### WHAT THE TASK REQUIRES
In your copy, leave out the pictures and reproduce the listing below exactly.

+--

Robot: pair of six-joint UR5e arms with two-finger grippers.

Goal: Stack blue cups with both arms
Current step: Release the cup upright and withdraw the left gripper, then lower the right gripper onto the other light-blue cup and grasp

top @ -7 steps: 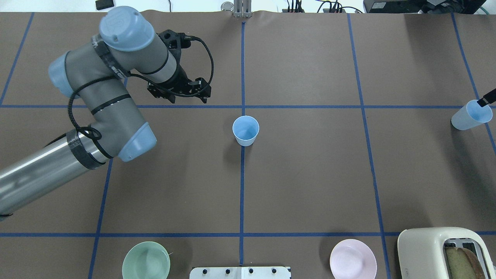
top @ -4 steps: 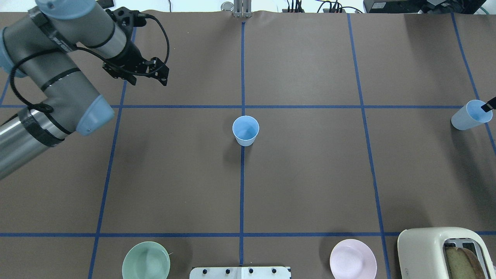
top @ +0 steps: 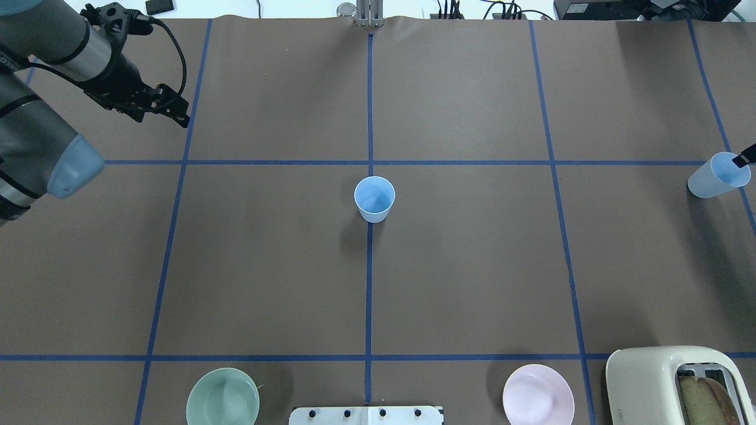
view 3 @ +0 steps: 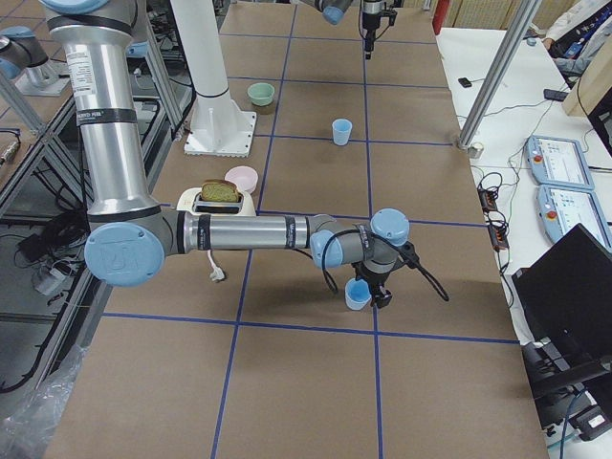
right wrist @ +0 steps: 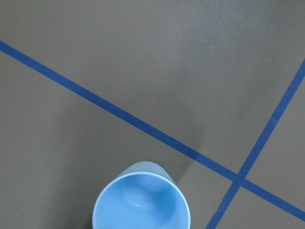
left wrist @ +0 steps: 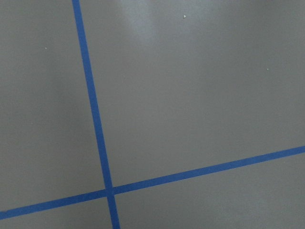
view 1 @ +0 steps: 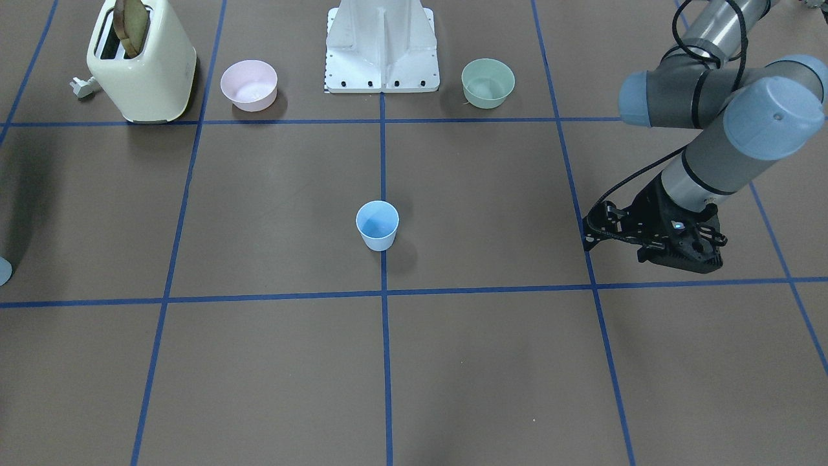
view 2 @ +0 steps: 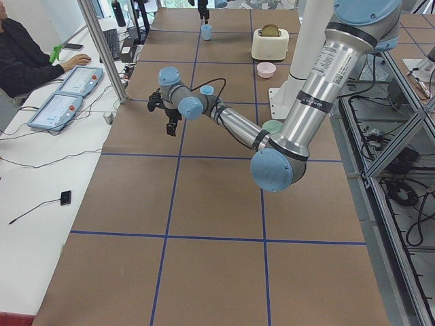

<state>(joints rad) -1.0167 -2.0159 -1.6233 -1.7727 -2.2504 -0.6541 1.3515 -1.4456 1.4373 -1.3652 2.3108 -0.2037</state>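
At the worktop's centre, on the crossing of two blue tape lines (top: 370,118), stands the central blue cup (top: 374,199), upright, mouth up and untouched by either arm. My left tool (top: 162,120) hangs over the far left corner of the worktop, well apart from that cup; its two fingers are spread and nothing lies between them, and its wrist camera shows only bare brown surface and tape. The second blue cup (top: 714,175) is at the right edge of the worktop, about midway along it, mouth up. My right tool (view 3: 381,290) is directly at this cup: from overhead one black fingertip (top: 743,156) meets the cup's rim, and the right wrist camera looks down into the cup's mouth. Whether this tool is clenched on the rim or released I cannot tell, as the rest of it lies outside the overhead view. Along the near edge, on either side of the white pedestal (view 1: 381,45), sit a pale green bowl (top: 222,396) toward the left and a pink bowl (top: 538,394) toward the right; a cream toaster (top: 655,381) holding a slice of bread occupies the near right corner.
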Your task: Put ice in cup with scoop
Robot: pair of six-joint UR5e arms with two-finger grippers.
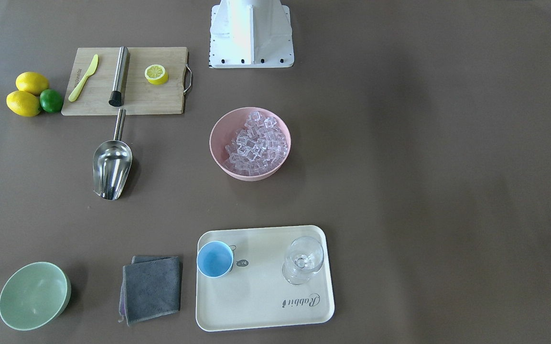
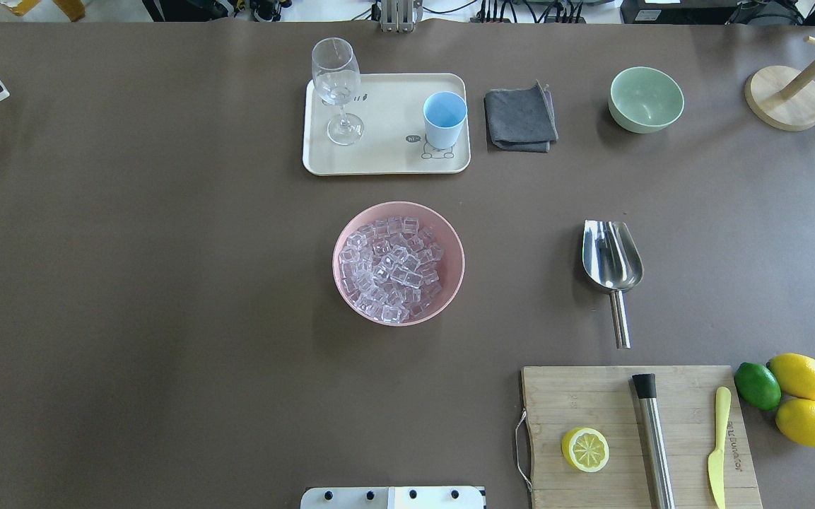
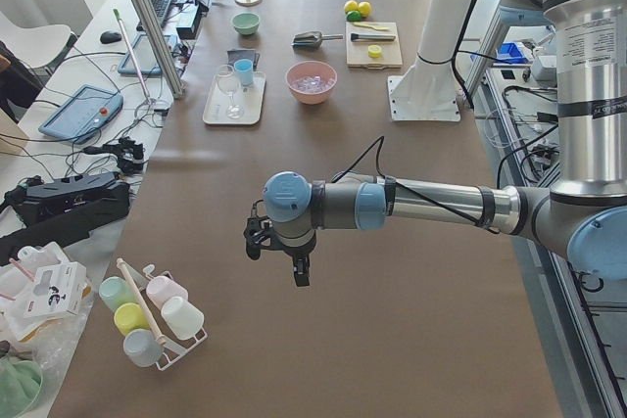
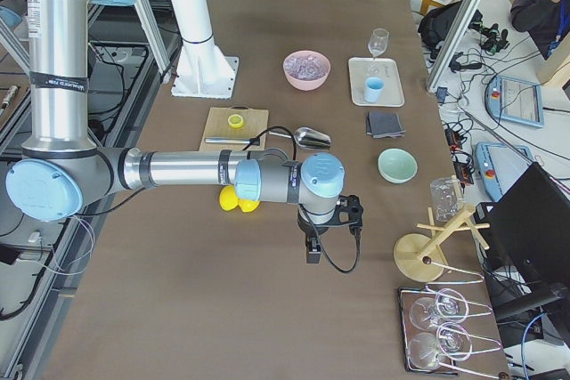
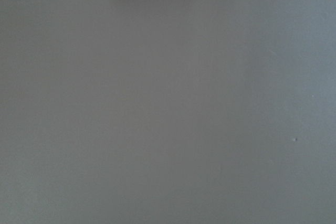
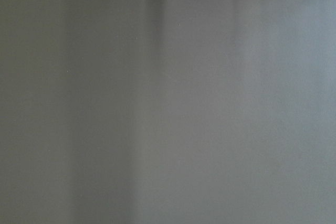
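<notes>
Shiny stainless-steel scoop (image 2: 612,263) lies on the robot's right of the pink bowl (image 2: 456,249), long axis running away from the robot with the handle on the robot's side, so I'd use the right gripper (image 4: 312,246). Clear ice cubes (image 2: 391,270) fill that bowl, and the small light-blue cup (image 2: 444,116) stands beyond it. Overhead gives me the scoop's axis but no arms; only the side views show that gripper and the left gripper (image 3: 297,271), and I can't tell their jaws.

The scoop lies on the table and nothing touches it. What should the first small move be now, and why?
Probably bring the right hand over the scoop and down toward its handle. The scoop lies free on the robot's right side of the table, handle pointing toward the robot; the ice is all in the pink bowl and the cup looks empty.
</notes>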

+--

### TASK ANSWER
Robot: pair of six-joint UR5e arms with two-finger grippers.

Goal: Stack blue cups with both arms
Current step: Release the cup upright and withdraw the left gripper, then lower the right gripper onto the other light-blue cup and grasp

top @ -7 steps: 
top @ -4 steps: 
top @ +0 steps: 
view 3 @ +0 steps: 
right wrist @ +0 steps: 
left wrist @ +0 steps: 
view 1 @ +0 steps: 
view 2 @ +0 steps: 

<state>(joints rad) -1.0167 -2.0159 -1.6233 -1.7727 -2.2504 -0.6541 1.3515 -1.4456 1.4373 -1.3652 2.3108 -0.2037</state>
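At the worktop's centre, on the crossing of two blue tape lines (top: 370,118), stands the central blue cup (top: 374,199), upright, mouth up and untouched by either arm. My left tool (top: 162,120) hangs over the far left corner of the worktop, well apart from that cup; its two fingers are spread and nothing lies between them, and its wrist camera shows only bare brown surface and tape. The second blue cup (top: 714,175) is at the right edge of the worktop, about midway along it, mouth up. My right tool (view 3: 381,290) is directly at this cup: from overhead one black fingertip (top: 743,156) meets the cup's rim, and the right wrist camera looks down into the cup's mouth. Whether this tool is clenched on the rim or released I cannot tell, as the rest of it lies outside the overhead view. Along the near edge, on either side of the white pedestal (view 1: 381,45), sit a pale green bowl (top: 222,396) toward the left and a pink bowl (top: 538,394) toward the right; a cream toaster (top: 655,381) holding a slice of bread occupies the near right corner.
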Your task: Put ice in cup with scoop
Robot: pair of six-joint UR5e arms with two-finger grippers.
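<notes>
Shiny stainless-steel scoop (image 2: 612,263) lies on the robot's right of the pink bowl (image 2: 456,249), long axis running away from the robot with the handle on the robot's side, so I'd use the right gripper (image 4: 312,246). Clear ice cubes (image 2: 391,270) fill that bowl, and the small light-blue cup (image 2: 444,116) stands beyond it. Overhead gives me the scoop's axis but no arms; only the side views show that gripper and the left gripper (image 3: 297,271), and I can't tell their jaws.

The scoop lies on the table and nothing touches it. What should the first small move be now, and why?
Probably bring the right hand over the scoop and down toward its handle. The scoop lies free on the robot's right side of the table, handle pointing toward the robot; the ice is all in the pink bowl and the cup looks empty.
</notes>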

The answer requires nothing further.